Date of Conferral

2015

Degree

Ph.D.

School

Management

Advisor

Lee Lee

Abstract

Although much is known about employee empowerment and work designs, numerous companies and management practitioners struggle to implement empowerment initiatives effectively because it is not known which approach best facilitates individual levels of psychological empowerment. Traditional job design theory focuses on the role of managers and portrays employees as passive grantees of empowerment. Employees may influence their own empowerment by taking an active role in work design. The primary purpose of this correlational study was to examine whether job crafting or idiosyncratic deals are more or less empowering than job design and how work locus of control influences these relationships. It was hypothesized that job crafting would be the strongest correlate with psychological empowerment. A quantitative cross-sectional survey was designed with measures adapted from existing instruments. A sample of 150 adults, drawn from various industries in the United States, completed a voluntary, online survey.

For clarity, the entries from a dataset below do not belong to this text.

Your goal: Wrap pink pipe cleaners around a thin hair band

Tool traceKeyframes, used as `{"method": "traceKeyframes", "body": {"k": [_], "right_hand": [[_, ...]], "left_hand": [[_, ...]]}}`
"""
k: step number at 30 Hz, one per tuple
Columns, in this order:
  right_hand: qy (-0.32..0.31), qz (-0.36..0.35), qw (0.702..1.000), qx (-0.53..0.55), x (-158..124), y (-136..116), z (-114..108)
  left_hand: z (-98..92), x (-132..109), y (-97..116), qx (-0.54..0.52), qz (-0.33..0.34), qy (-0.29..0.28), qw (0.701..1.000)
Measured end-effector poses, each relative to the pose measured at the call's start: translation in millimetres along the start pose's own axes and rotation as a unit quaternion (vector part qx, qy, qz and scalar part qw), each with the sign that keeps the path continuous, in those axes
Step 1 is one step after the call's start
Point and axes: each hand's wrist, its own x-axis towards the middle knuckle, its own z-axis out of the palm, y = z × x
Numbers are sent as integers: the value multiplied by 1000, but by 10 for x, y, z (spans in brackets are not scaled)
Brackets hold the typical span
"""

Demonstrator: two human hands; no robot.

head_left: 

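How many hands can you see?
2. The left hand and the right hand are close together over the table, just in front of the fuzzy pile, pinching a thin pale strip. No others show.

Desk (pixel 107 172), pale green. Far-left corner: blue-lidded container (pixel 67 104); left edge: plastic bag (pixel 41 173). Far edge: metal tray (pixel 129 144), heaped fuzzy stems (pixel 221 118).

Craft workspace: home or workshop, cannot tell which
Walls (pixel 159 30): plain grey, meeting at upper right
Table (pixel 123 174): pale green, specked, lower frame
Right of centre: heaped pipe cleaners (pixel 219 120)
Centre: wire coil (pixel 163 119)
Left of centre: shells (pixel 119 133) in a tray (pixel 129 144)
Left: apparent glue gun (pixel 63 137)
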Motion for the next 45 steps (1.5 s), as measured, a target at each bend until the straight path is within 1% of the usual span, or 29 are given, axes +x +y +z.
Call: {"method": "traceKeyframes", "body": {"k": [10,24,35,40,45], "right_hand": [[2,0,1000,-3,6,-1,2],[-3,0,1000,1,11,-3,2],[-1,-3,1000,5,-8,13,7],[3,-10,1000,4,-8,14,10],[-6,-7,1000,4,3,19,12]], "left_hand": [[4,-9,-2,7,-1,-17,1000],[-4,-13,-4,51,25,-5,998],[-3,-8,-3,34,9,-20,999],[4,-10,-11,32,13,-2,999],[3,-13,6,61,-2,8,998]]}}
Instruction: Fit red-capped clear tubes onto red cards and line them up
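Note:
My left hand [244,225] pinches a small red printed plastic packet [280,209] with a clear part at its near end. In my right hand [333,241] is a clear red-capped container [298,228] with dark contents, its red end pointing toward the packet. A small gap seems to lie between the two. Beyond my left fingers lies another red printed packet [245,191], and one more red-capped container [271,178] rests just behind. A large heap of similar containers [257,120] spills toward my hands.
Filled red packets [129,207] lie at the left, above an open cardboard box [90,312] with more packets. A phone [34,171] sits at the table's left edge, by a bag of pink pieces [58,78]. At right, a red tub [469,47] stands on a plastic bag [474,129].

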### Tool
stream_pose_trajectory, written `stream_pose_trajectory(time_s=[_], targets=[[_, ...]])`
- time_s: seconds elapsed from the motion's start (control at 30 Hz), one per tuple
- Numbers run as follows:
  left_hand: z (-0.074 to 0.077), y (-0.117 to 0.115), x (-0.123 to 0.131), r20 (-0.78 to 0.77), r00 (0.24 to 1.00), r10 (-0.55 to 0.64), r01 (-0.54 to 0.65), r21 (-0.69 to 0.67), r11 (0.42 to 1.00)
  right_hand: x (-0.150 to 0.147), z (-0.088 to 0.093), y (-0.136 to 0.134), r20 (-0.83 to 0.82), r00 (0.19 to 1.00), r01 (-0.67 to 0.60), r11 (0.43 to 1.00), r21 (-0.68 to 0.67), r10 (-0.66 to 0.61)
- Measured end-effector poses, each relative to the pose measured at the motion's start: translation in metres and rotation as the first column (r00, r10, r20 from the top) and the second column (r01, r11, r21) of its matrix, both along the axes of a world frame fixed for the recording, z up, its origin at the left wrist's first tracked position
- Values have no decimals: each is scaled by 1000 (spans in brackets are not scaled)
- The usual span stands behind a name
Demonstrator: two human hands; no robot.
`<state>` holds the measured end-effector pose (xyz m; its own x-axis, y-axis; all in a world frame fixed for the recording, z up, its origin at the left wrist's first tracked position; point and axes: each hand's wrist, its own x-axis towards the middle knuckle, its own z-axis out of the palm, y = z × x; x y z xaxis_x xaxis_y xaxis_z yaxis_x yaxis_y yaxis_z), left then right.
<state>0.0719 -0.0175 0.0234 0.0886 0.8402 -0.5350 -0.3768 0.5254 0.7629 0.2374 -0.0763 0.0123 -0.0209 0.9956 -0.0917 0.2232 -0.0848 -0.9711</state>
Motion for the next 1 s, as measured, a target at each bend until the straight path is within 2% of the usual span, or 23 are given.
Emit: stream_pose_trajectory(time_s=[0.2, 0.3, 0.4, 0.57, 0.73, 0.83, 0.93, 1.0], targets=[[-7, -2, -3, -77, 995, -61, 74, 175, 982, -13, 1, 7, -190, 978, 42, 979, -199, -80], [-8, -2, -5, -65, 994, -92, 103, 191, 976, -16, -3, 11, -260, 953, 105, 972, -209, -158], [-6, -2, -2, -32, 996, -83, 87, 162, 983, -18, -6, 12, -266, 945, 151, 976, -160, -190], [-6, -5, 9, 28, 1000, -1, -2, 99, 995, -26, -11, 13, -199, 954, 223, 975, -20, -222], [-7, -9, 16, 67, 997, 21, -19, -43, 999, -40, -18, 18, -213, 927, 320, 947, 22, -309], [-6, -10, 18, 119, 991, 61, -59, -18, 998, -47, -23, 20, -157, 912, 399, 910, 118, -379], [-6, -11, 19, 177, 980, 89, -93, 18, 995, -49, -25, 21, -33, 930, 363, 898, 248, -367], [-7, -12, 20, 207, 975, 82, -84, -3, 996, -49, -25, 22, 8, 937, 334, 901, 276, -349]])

Data analysis, which used Pearson correlations, revealed that job crafting had a stronger relationship with psychological empowerment than did idiosyncratic deals and management-driven job design for employees with high internal work locus of control. Findings from this study may help organizational leaders understand how employees with high internal tendencies are psychologically empowered when actively engaged in designing their own work. Employees may then feel empowered to advance the company's social agenda and make personalized contributions to the greater society, essentially becoming goodwill ambassadors for the organization.